- _Task to complete_:
Would you please copy every line below that includes the string "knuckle"?

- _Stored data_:
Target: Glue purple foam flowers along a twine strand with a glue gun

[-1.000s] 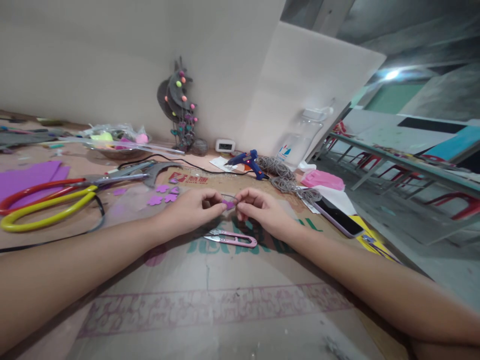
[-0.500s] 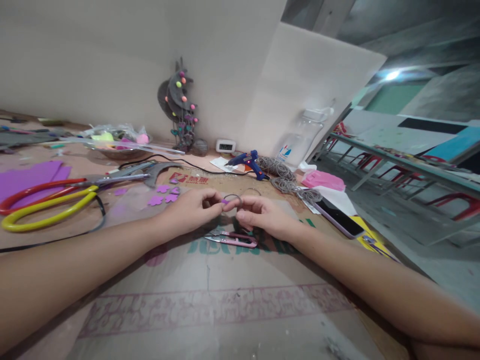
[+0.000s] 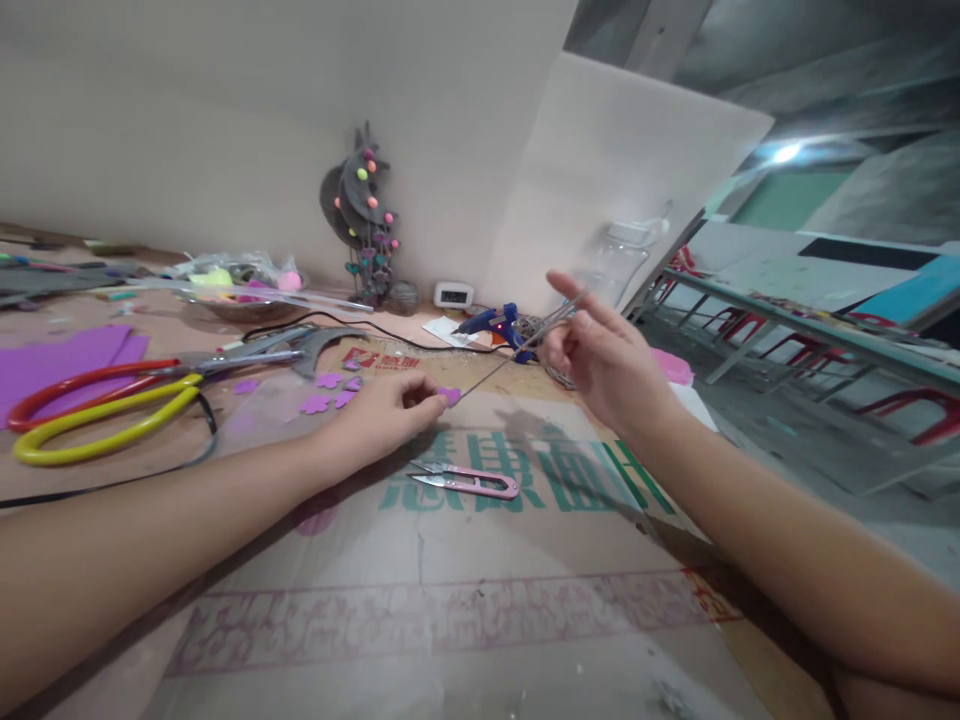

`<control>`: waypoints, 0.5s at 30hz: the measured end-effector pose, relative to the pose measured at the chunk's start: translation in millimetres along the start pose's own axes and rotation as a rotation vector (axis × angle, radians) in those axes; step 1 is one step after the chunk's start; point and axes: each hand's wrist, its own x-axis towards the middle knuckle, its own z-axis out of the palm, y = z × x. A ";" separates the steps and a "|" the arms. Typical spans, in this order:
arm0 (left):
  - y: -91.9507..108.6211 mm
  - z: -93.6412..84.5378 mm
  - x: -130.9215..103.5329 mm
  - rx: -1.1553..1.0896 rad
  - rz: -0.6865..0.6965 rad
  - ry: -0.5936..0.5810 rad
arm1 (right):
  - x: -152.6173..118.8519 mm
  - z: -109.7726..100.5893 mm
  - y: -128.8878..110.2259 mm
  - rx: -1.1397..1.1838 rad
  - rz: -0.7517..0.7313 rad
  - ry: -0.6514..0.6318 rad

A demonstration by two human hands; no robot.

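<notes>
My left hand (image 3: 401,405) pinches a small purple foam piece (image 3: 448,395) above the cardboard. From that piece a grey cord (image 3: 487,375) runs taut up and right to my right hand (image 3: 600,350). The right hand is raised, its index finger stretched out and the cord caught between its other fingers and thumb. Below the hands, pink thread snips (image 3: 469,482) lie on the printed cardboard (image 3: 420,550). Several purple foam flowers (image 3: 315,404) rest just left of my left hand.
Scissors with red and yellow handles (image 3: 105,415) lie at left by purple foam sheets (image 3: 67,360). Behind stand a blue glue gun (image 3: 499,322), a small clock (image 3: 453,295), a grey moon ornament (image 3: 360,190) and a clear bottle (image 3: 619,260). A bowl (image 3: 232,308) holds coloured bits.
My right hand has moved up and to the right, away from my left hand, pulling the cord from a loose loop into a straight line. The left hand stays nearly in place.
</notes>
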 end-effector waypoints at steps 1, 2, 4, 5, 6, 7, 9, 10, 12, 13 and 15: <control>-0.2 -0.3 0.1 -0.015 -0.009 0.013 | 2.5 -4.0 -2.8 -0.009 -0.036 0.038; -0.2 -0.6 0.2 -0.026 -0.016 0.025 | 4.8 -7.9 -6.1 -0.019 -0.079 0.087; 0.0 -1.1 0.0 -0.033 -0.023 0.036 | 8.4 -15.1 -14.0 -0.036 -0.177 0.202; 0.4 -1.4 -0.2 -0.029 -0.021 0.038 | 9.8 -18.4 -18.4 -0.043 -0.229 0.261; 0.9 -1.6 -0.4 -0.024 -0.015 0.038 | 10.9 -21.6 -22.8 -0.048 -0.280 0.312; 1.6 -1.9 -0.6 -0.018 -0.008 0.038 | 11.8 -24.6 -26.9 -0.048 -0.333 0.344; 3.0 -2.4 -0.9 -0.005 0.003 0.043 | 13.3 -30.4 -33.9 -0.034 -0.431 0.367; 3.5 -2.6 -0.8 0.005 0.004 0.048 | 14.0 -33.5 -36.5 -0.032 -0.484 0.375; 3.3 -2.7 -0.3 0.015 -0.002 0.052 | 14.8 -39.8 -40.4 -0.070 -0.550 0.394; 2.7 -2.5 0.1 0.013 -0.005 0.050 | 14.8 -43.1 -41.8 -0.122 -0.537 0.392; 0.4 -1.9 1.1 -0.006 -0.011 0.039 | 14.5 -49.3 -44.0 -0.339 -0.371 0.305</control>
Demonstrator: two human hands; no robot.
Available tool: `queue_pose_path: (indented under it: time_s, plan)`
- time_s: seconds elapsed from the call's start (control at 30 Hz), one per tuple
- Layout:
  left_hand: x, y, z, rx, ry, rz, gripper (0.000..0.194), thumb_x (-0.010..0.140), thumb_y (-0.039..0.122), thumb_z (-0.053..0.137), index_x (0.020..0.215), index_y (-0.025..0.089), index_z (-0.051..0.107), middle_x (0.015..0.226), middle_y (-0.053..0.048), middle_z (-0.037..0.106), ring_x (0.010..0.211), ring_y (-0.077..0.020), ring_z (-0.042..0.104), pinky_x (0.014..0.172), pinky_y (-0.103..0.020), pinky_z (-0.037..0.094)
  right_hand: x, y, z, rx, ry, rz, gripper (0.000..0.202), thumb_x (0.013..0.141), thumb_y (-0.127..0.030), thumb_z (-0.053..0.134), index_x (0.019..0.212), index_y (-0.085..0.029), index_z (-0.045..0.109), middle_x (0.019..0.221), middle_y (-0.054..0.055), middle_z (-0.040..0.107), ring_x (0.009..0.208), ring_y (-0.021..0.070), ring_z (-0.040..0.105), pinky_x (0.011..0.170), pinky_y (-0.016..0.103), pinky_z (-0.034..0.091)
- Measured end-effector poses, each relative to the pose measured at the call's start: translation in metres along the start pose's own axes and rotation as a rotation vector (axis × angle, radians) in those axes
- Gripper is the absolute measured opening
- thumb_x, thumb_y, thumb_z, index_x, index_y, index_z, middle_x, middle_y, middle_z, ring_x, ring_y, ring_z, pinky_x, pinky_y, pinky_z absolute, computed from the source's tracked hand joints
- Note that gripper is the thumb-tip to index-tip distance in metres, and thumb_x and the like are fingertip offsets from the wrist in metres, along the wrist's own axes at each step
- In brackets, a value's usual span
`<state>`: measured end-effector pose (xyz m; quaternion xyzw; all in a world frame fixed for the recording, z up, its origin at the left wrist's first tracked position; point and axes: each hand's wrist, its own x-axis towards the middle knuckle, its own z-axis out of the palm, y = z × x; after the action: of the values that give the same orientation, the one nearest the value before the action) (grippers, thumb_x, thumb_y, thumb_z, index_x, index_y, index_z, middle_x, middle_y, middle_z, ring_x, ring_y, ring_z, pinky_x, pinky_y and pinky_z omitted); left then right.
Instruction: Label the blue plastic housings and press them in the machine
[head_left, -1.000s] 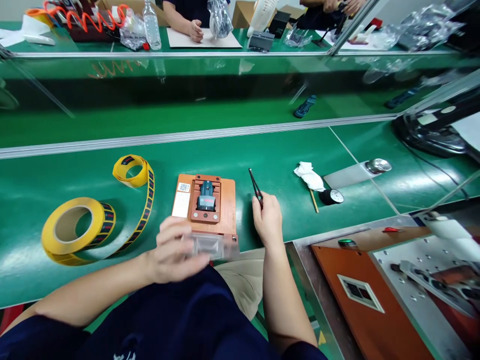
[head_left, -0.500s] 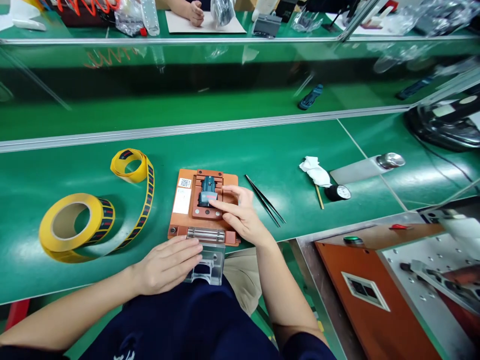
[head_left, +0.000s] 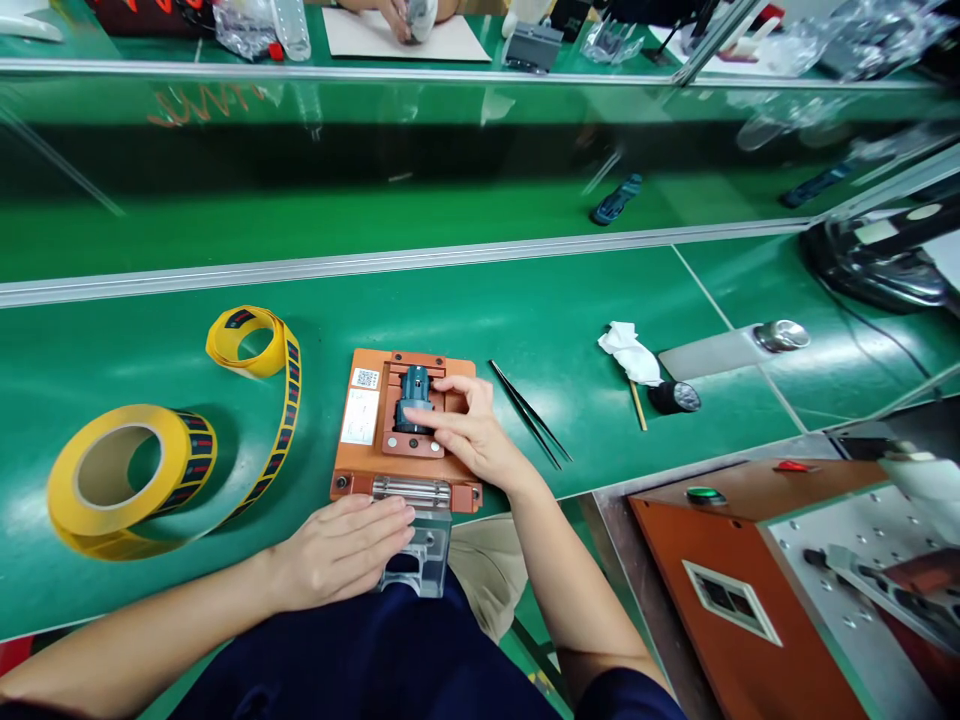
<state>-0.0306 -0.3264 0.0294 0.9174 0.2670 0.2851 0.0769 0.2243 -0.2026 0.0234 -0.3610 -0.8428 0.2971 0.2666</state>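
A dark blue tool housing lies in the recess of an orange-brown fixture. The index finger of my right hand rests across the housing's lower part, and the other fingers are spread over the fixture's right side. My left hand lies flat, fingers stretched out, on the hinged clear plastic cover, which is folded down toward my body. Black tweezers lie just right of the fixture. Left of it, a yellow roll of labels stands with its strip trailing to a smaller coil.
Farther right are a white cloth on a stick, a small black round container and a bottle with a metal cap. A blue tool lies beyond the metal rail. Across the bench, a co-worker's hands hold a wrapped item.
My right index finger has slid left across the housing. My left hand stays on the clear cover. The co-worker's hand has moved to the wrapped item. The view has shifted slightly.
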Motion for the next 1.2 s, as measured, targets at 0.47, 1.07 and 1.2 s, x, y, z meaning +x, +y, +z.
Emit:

- _Result for this task_:
`<control>`: waypoints, 0.5s at 30hz: the measured end-effector pose, relative to the pose measured at the chunk's start: translation in millimetres along the start pose's own axes and rotation as a rotation vector (axis × angle, radians) in those axes; step 1 is one step after the chunk's start; point and axes: each hand's wrist, its own x-axis towards the middle knuckle, its own z-axis out of the palm, y = z × x. A ";" separates the steps and a "|" the arms. Typical spans, in this order:
`<state>`: measured end-effector pose (xyz m; quaternion xyzw; all in a world frame fixed for the recording, z up, its origin at the left wrist's first tracked position; point and axes: each hand's wrist, its own x-axis towards the middle knuckle, its own z-axis out of the palm, y = z × x; after the action: of the values that give the same orientation, the one nearest the value before the action) (grippers, thumb_x, thumb_y, thumb_z, index_x, index_y, index_z, middle_x, middle_y, middle_z, ring_x, ring_y, ring_z, pinky_x, pinky_y and pinky_z omitted); left then right.

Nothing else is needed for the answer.